AUTHOR=Kers Jannigje Gerdien , Saccenti Edoardo TITLE=The Power of Microbiome Studies: Some Considerations on Which Alpha and Beta Metrics to Use and How to Report Results JOURNAL=Frontiers in Microbiology VOLUME=12 YEAR=2022 URL=https://www.frontiersin.org/journals/microbiology/articles/10.3389/fmicb.2021.796025 DOI=10.3389/fmicb.2021.796025 ISSN=1664-302X ABSTRACT=Background

Since sequencing techniques have become less expensive, larger sample sizes are applicable for microbiota studies. The aim of this study is to show how, and to what extent, different diversity metrics and different compositions of the microbiota influence the needed sample size to observe dissimilar groups. Empirical 16S rRNA amplicon sequence data obtained from animal experiments, observational human data, and simulated data were used to perform retrospective power calculations. A wide variation of alpha diversity and beta diversity metrics were used to compare the different microbiota datasets and the effect on the sample size.

Results

Our data showed that beta diversity metrics are the most sensitive to observe differences as compared with alpha diversity metrics. The structure of the data influenced which alpha metrics are the most sensitive. Regarding beta diversity, the Bray–Curtis metric is in general the most sensitive to observe differences between groups, resulting in lower sample size and potential publication bias.

Conclusion

We recommend performing power calculations and to use multiple diversity metrics as an outcome measure. To improve microbiota studies, awareness needs to be raised on the sensitivity and bias for microbiota research outcomes created by the used metrics rather than biological differences.

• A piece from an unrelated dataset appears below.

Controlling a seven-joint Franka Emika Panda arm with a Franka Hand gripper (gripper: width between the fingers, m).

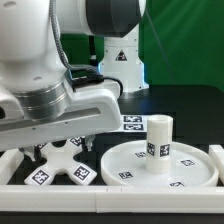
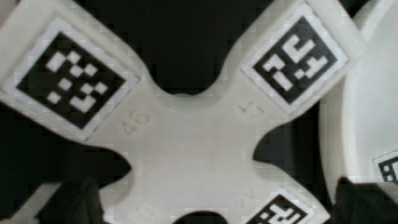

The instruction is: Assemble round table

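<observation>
The cross-shaped foot (image 1: 62, 168) is hard white plastic, so you can expect it to be light and stiff. It will not bend or squash, but its smooth skin may slip if you pinch it on a slanted side. It lies flat on the dark counter (image 1: 190, 112), at the exterior view's left. It is just beside the round disc (image 1: 135, 160), where the short leg (image 1: 158, 132) stands upright. A good place to hold the foot looks to be its middle, where the gaps between the four arms make it thin, with two straight sides to press on. The wrist view looks straight down on the foot, with its middle near the middle of the picture, so the jaws seem to hang right over it. The arm (image 1: 60, 100) hides the jaws in the exterior view. You cannot tell how wide they are, or if they touch the foot.
</observation>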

We have seen that different alpha and beta diversity metrics lead to different study power: because of this, one could be naturally tempted to try all possible metrics until one or more are found that give a statistically significant test result, i.e., p-value < α. This way of proceeding is one of the many forms of the so-called p-value hacking. To this end, in our opinion, the only way to protect ourselves from (the temptation of) p-hacking would be to publish a statistical plan before experiments are initiated, describing the outcomes of interest and the corresponding statistical analyses to be performed.